By Ed Frankl

Inflation fell significantly more than expected in the eurozone in November, closing in on the European Central Bank’s target, dragged down by lower energy prices.

The bloc’s consumer price index–a measure of the cost of goods and services–rose 2.4% on year, slowing from 2.9% the previous month, according to preliminary data published by the European Union’s statistics agency Eurostat on Thursday.

Economists polled by The Wall Street Journal had expected prices to rise on year by more, to 2.8% on year. On month, consumer prices fell 0.5%, Eurostat said.

That means the headline rate is cooling toward the ECB’s 2% inflation target, and all but confirms that the central bank’s recent unprecedented hiking cycle is over. The ECB’s key deposit rate has jumped from minus 0.5% in June 2022 to 4.0% in September this year.
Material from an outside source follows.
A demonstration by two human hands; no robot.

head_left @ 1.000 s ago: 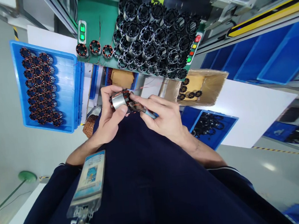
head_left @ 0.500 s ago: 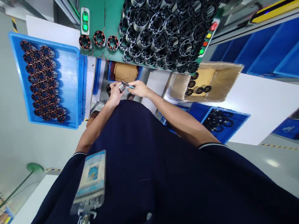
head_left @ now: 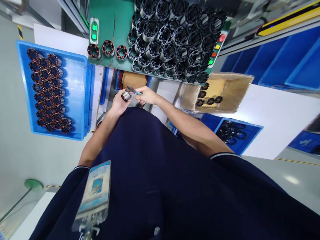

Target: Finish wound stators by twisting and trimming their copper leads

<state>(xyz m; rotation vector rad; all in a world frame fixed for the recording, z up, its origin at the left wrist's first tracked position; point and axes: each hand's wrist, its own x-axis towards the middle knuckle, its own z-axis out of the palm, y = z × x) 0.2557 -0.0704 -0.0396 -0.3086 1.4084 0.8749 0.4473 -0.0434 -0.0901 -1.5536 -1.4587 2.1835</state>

Core inflation, which removes volatile energy, food, alcohol and tobacco prices–and is watched closely by ECB policymakers as a reflection of underlying inflationary trends–dipped to 3.6% from 4.2%.

Overall inflation, was dragged down by energy prices, which were 11.5% lower on year in November, more than the 11.2% fall recorded in October. It comes as oil prices have fallen on the international market, despite geopolitical concerns over conflicts in the Middle East and Ukraine.

Food prices in the eurozone, meanwhile, eased to 6.9% in November from 7.4% in October, while services inflation ticked down to 4.0% from 4.6% in the prior month.

Among the bloc’s largest economies, annual inflation fell in Germany to 2.3%, in France to 3.8%, in Italy to 0.7% and in Spain to 3.2%, according to EU-harmonized data.